L'épidémie de coronavirus se traduit parfois par des conséquences inattendues voire franchement étranges. Avec les mesures de confinement, partout dans le monde, l'utilisation d'Internet et des réseaux sociaux connaît une croissance spectaculaire. Dans les pays les plus durement touchés, durant le mois écoulé, le nombre de messages envoyés via Facebook a augmenté de 50 %. Énorme. Tout profit pour la société, donc. Eh bien, pas tout à fait.

Selon une étude menée par Cowen & Co., les recettes nettes de la société devraient diminuer de 19 % en 2020 par rapport à l'année précédente. Elles se fixeraient à 67,8 milliards $. Comment expliquer cette perte de 15,7 milliards $ en un an ? Par la publicité, uniquement. Beaucoup de sociétés tournent au ralenti voire plus du tout, ont recours au chômage temporaire et effectuent donc des coupes sombres dans tous les postes "non nécessaires" afin de ne pas mettre leur activité en péril. Et le poste promotionnel arrive souvent en première position dans ce cas-là.

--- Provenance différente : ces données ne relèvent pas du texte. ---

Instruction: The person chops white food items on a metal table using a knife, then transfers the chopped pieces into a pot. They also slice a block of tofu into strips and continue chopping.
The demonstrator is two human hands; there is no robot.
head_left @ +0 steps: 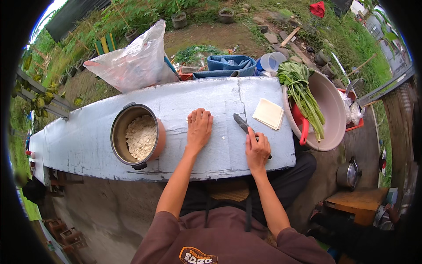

Facebook n'est pas seul à souffrir. Un autre géant, Google, voit aussi ses recettes nettes baisser de 18 %. Pour exactement les mêmes raisons, elles devraient atteindre 127,5 milliards $ selon les analystes de Cowen & Co, soit 28,6 milliards $ de moins que l'an dernier.

Inutile, cependant, de verser des larmes de crocodiles sur le sort de ces deux géants: si, à eux deux, ils perdent 44,2 milliards $, leurs bénéfices restent confortables. Et les rentrées publicitaires devraient gagner 23 % en 2021, selon les prévisions.

Du côté de Twitter et de Snapchat, les diminutions sont tout aussi sévères (respectivement -18 % et -30 %), mais sur des volumes moins conséquents. IIs devraient terminer l'année avec 3,2 et 1,66 milliards $ de plus dans les caisses malgré tout, selon Cowen & Co.